En lo político, el “cambio de modelo” consiste en que una minoría política, muy bien organizada y movilizada, pero a fin de cuentas minoría, gobierna como si fuera mayoría en virtud de un pacto prebendario con la cúpula del PLC. Y el FSLN que alguna vez fue un partido revolucionario, actúa como una maquinaria electoral vaciada de todo contenido al estilo del viejo PRI mexicano, con la notoria diferencia de que está sometida al control de una sola persona, el eterno caudillo Daniel Ortega y ahora también a su familia.

Todo esto se desplegó con mucha elocuencia en la tarima de la Plaza de la Fe, durante el acto del 30 aniversario del 19 de julio, en una puesta en escena en la que la primera dama Rosario Murillo y el presidente Ortega, inauguraron una suerte de karaoke presidencial, que todo el país pudo ver y escuchar con perplejidad a través de la cadena televisiva.

Pero más allá del mal gusto que evidencia la promoción del culto a la personalidad, lo que preocupa a los ciudadanos es la intolerancia política de un poder que se ejerce de forma autoritaria contra sus adversarios. Porque bajo este nuevo modelo de supuesta “democracia directa” tampoco hay cabida para una oposición beligerante. Y cada vez que la oposición se organiza para desafiar al orteguismo, la respuesta oficial es la represión a través de sus fuerzas de choque y la instrumentalización de la institución policial.

El domingo pasado el presidente Ortega inició su campaña por la reelección resucitando “El gallo ennavajado”, su himno de las elecciones de 1990. Y así estamos ante otra ironía que raya en el cinismo: la canción dice, refiriéndose al pasado somocista, “ya pasaron los tiempones en que los barrigones se robaban las elecciones”, pero resulta que ahora los barrigones están de regreso al frente del Consejo Supremo Electoral y se robaron las elecciones del año pasado, cumpliendo la voluntad del propio presidente Ortega.

Entonces ¿quién va a contar los votos en las próximas elecciones?. Esa es la pregunta fundamental que preocupa a los nicaragüenses, con independencia de si tenemos un modelo presidencialista, parlamentarista, o el referendo revocatorio que ofreció Ortega a última hora, como anzuelo para la reforma constitucional.

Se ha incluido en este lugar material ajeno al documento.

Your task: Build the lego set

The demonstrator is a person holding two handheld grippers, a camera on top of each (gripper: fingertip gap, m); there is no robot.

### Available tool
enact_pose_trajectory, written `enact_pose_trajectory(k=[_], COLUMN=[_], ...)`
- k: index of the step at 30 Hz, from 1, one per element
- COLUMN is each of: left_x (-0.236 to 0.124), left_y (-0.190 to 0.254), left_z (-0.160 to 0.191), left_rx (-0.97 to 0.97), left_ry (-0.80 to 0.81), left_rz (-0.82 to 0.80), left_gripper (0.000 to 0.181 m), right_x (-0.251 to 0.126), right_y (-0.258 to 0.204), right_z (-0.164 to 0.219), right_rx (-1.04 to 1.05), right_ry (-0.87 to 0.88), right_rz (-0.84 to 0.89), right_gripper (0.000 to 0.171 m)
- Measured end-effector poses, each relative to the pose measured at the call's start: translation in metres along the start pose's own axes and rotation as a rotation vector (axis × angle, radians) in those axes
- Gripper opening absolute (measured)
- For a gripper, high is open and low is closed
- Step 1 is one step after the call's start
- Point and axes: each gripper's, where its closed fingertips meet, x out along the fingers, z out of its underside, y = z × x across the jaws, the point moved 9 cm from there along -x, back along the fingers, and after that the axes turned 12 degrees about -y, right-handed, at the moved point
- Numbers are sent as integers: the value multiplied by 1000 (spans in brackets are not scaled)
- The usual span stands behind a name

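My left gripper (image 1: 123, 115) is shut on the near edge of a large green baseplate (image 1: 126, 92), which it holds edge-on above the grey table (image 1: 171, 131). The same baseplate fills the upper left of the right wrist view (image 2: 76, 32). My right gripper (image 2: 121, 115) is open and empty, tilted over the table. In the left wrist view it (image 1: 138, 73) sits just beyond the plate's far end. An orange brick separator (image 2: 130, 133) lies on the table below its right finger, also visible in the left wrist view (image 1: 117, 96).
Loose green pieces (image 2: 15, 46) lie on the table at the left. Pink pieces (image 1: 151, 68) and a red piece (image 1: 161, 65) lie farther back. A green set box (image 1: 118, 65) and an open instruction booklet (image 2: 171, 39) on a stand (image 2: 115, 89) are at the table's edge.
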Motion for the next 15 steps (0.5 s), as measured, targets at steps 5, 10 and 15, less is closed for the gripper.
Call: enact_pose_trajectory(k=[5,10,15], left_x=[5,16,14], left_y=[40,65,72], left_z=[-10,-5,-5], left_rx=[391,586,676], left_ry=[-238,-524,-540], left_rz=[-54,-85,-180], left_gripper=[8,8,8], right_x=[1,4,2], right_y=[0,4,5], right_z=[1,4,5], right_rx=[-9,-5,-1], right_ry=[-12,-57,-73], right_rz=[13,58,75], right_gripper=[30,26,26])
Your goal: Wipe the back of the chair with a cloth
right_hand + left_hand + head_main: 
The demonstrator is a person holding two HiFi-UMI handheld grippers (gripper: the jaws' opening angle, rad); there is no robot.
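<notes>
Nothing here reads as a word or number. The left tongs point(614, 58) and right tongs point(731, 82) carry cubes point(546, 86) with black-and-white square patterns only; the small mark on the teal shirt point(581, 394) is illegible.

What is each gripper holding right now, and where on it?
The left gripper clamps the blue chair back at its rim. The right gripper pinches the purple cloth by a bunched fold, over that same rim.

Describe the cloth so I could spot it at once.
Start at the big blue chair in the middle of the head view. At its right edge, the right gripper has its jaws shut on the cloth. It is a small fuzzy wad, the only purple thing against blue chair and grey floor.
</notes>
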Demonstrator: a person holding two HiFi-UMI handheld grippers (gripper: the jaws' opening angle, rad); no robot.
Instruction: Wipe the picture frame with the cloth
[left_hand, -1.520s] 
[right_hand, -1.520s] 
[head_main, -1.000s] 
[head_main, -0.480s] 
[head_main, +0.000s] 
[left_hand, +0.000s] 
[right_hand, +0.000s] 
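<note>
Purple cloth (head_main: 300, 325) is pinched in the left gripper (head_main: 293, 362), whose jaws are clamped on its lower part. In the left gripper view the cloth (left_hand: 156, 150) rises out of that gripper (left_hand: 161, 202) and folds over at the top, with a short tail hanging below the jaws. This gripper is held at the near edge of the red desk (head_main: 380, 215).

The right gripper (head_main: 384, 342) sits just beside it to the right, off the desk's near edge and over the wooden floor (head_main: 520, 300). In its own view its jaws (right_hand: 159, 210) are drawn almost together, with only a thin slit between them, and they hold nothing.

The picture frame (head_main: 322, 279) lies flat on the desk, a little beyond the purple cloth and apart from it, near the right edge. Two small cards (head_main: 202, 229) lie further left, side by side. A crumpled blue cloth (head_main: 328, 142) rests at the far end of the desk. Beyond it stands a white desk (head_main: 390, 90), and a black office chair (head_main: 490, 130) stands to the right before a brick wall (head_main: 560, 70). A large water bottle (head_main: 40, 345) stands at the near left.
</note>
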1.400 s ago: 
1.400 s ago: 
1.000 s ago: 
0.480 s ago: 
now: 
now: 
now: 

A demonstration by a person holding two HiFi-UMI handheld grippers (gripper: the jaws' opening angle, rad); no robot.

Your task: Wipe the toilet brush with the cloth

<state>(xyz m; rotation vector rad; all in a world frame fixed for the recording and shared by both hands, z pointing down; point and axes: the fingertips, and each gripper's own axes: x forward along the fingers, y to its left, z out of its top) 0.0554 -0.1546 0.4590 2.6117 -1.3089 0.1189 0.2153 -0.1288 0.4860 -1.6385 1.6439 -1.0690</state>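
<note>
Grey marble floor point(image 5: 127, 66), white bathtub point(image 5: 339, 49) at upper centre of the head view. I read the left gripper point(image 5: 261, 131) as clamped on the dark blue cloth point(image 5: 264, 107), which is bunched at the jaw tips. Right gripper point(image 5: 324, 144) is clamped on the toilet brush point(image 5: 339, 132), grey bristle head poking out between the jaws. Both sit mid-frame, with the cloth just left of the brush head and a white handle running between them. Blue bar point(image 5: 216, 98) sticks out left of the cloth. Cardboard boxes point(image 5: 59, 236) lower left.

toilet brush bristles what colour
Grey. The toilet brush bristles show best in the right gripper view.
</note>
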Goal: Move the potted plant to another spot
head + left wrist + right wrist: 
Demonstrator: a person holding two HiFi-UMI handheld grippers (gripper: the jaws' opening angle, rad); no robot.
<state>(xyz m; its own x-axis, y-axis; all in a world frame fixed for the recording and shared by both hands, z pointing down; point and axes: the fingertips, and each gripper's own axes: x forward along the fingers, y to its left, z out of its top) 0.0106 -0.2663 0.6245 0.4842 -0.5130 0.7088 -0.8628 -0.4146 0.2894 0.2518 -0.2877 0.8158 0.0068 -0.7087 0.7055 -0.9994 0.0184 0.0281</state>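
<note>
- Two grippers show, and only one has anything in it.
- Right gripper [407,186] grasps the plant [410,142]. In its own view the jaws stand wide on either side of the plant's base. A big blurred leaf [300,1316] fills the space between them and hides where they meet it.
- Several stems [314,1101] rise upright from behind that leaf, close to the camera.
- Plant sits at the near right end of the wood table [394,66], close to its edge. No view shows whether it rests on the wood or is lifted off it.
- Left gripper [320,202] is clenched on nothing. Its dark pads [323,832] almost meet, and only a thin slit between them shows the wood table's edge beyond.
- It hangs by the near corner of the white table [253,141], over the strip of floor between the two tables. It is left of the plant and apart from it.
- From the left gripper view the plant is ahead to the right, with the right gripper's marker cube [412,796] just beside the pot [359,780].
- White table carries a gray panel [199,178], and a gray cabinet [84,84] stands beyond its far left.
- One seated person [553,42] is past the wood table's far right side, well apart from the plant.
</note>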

La democracia electoral que la revolución heredó al país en 1990 no era la panacea de todos los problemas, pero al menos permitía dirimir de forma pacífica los conflictos en la lucha por el poder. Por ello, el primer paso para devolverle credibilidad a la nación en un futuro democrático, consiste en una limpieza total del sistema electoral. De lo contrario, Nicaragua volverá al punto de partida que la confrontó con la dictadura de Somoza hace más de 30 años.